When Faqir came out he was handcuffed by Soviet troops. “That was when I realized that the Soviets had attacked us,” he says. “I shouldn’t have left the room. I didn’t want to surrender. It would have been better to die.”

Soviet forces whisked Faqir away to their military headquarters. He was sentenced to death and transferred to Pul-e Charkhi, the notorious prison outside Kabul where Amin was alleged to have sent thousands to their deaths.

The leadership of the People’s Democratic Party of Afghanistan in 1978. Faqir is standing on the right.

Waziri, meanwhile, woke up in an operating room in the hospital the day after the invasion.

“I was piled up along with the dead bodies,” Waziri says. “When they realized I was still alive, they took me to the operating room in the hospital.” He would be in the hospital for 13 months recovering from his wounds.

Afterward, Waziri served as an officer in the Soviet-backed Afghan army.

Luksys visited the Tajbeg Palace the next morning to find scenes of destruction. “It was a big beautiful palace that had been turned into a mess,” he says. “There were beautiful carpets. Furniture, tables, intricate stucco, very pretty chandeliers.”

“There was blood, but no dead bodies by that time,” Luksys recalls.

After the storming of the palace, Soviet forces wrapped the bodies of Amin and his family members in carpets and buried them in unmarked graves.

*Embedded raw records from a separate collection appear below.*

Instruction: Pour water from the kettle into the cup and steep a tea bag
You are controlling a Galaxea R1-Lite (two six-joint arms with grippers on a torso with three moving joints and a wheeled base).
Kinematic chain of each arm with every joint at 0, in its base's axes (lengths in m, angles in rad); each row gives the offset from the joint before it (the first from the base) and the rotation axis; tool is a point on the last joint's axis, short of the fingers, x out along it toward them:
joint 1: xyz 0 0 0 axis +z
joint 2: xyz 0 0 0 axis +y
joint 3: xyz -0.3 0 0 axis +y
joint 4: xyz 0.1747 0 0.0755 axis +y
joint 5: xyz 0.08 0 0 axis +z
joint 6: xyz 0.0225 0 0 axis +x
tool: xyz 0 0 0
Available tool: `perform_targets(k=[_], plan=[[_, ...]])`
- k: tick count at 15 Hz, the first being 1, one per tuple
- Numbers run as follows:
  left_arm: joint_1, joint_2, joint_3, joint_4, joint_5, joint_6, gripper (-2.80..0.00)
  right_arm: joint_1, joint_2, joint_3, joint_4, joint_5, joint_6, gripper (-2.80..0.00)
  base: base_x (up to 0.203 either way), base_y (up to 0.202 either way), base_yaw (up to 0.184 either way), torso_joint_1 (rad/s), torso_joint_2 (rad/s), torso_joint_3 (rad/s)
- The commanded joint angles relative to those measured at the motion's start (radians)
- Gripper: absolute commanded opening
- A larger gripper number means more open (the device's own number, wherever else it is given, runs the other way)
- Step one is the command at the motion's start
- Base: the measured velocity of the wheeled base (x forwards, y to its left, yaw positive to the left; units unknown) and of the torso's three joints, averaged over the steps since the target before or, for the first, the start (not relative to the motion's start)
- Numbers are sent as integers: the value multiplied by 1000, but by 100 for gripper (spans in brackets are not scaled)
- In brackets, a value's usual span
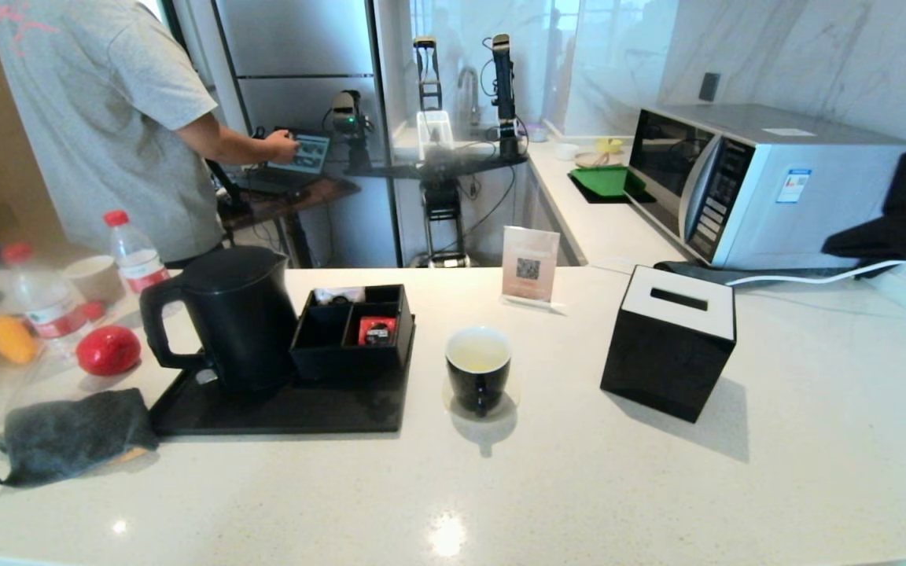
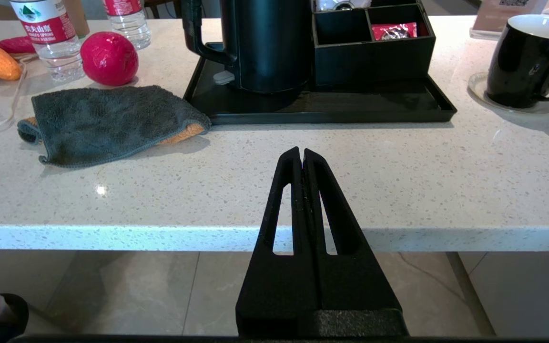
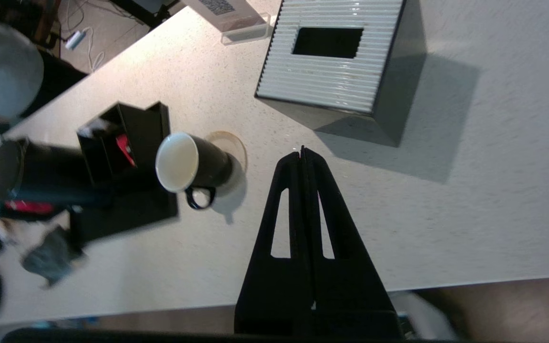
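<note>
The matte black kettle [image 1: 233, 314] stands upright on a black tray [image 1: 280, 413] left of centre, handle to the left. The black cup [image 1: 478, 369] with its white inside sits on a clear coaster right of the tray; no water shows in it. No tea bag can be made out. My left gripper [image 2: 301, 151] is shut and empty, hovering over the counter's front edge, short of the tray and kettle [image 2: 267, 47]. My right gripper [image 3: 302, 151] is shut and empty, high above the counter between cup [image 3: 193, 164] and tissue box; its arm shows at the far right [image 1: 834, 245].
A black organizer [image 1: 355, 330] holding a red packet [image 1: 377, 328] shares the tray. A black tissue box [image 1: 669, 338] stands right of the cup. A grey cloth [image 1: 75, 432], a red ball [image 1: 108, 350], bottles [image 1: 134, 255] and a tan paper cup [image 1: 95, 277] crowd the left. A microwave [image 1: 752, 181] is behind.
</note>
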Motion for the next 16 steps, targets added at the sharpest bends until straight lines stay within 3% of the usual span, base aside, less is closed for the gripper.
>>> perform_targets(k=[1,3,7,9,12,16], plan=[[0,0,0,0,1,0,-280,0,-257,153,-45,-2,-139,-280,0,0,0,0,0,0],[0,0,0,0,1,0,-280,0,-383,324,-156,-3,-305,-280,0,0,0,0,0,0],[0,0,0,0,1,0,-280,-4,-578,689,-463,-62,-537,-280,0,0,0,0,0,0],[0,0,0,0,1,-1,-280,-30,-655,874,-645,-105,-607,-280,0,0,0,0,0,0],[0,0,0,0,1,0,-280,-159,-755,1169,-870,-118,-678,-280,0,0,0,0,0,0],[0,0,0,0,1,0,-280,-239,-966,1441,-1038,-74,-793,-280,0,0,0,0,0,0]])
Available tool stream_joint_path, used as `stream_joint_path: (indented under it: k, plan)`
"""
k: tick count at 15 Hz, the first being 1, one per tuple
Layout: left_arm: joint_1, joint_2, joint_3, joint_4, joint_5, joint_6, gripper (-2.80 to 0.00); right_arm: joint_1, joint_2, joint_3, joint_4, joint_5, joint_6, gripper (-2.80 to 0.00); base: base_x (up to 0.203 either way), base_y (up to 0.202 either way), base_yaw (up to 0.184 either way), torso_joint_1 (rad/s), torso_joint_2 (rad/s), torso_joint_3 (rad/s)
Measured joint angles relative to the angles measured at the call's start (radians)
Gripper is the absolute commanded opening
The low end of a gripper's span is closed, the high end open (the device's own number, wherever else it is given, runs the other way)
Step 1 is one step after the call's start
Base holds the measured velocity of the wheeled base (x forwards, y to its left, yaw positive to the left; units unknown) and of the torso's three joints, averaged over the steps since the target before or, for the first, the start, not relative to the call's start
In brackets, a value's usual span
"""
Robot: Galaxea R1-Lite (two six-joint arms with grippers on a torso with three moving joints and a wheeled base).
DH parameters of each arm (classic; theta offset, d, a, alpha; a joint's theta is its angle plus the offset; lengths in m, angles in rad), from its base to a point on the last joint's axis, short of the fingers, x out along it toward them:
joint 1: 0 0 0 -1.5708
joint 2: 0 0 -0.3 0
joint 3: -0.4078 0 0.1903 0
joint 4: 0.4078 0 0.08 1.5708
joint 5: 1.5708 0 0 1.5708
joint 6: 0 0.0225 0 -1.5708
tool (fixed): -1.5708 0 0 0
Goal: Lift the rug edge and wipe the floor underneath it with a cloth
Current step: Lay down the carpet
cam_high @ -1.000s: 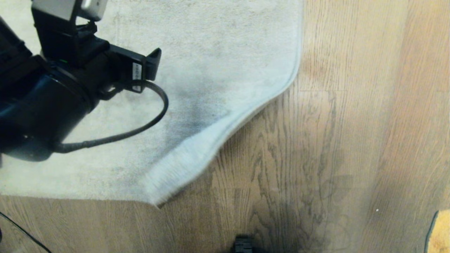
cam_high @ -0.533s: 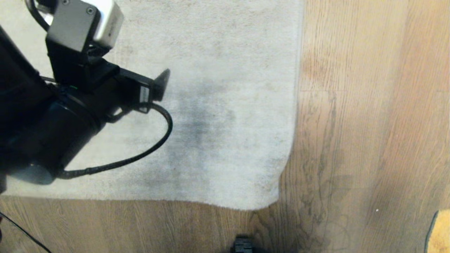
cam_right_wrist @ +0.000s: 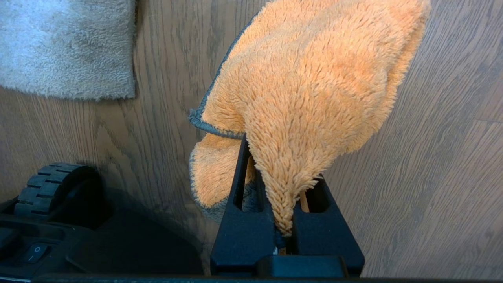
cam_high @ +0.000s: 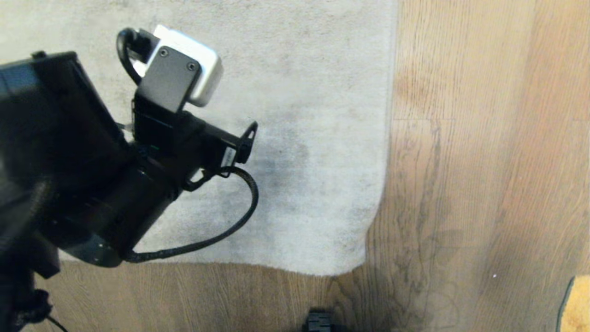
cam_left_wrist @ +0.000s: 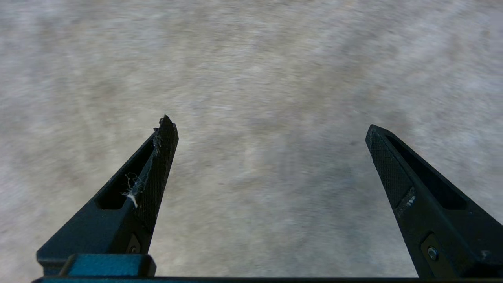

Their bodies have never been found.

‘Biggest Betrayal’

The element of surprise was key to the Soviet Union’s lightning seizure of Kabul.

The Soviet decision to topple Amin was a shock, including to the Kabul regime, which had forged close ties with Moscow since communists seized power after a bloody coup in 1978.

“The Soviets committed the biggest betrayal,” Faqir says. “We had a brotherly relationship. We had no idea that the Russians would attack us.”

Faqir was released from prison in 1989 after the Soviet withdrawal from Afghanistan, having served 10 years and three months.

Luksys served two years in the Soviet Army before leaving in 1981.

Tajbeg Palace on December 27, 1979

Military Quagmire

The events of December 27, 1979 would have a lasting effect, unleashing a four-decade war that has yet to end.

The Soviet Army soon got bogged down in a costly military quagmire against the mujahedin, the U.S.-backed Islamist rebels.

The Soviet Union pulled its troops out of Afghanistan in 1989 after an estimated 2 million Afghans and at least 15,000 Soviet soldiers had been killed. Millions of other Afghans were displaced, living mainly as refugees in Pakistan and Iran.

The mujahedin toppled the communist regime from power in 1992. But within months, a devastating civil war erupted among the warring mujahedin factions, paving the way for the rise of the Taliban.

By then, the Soviet Union no longer existed.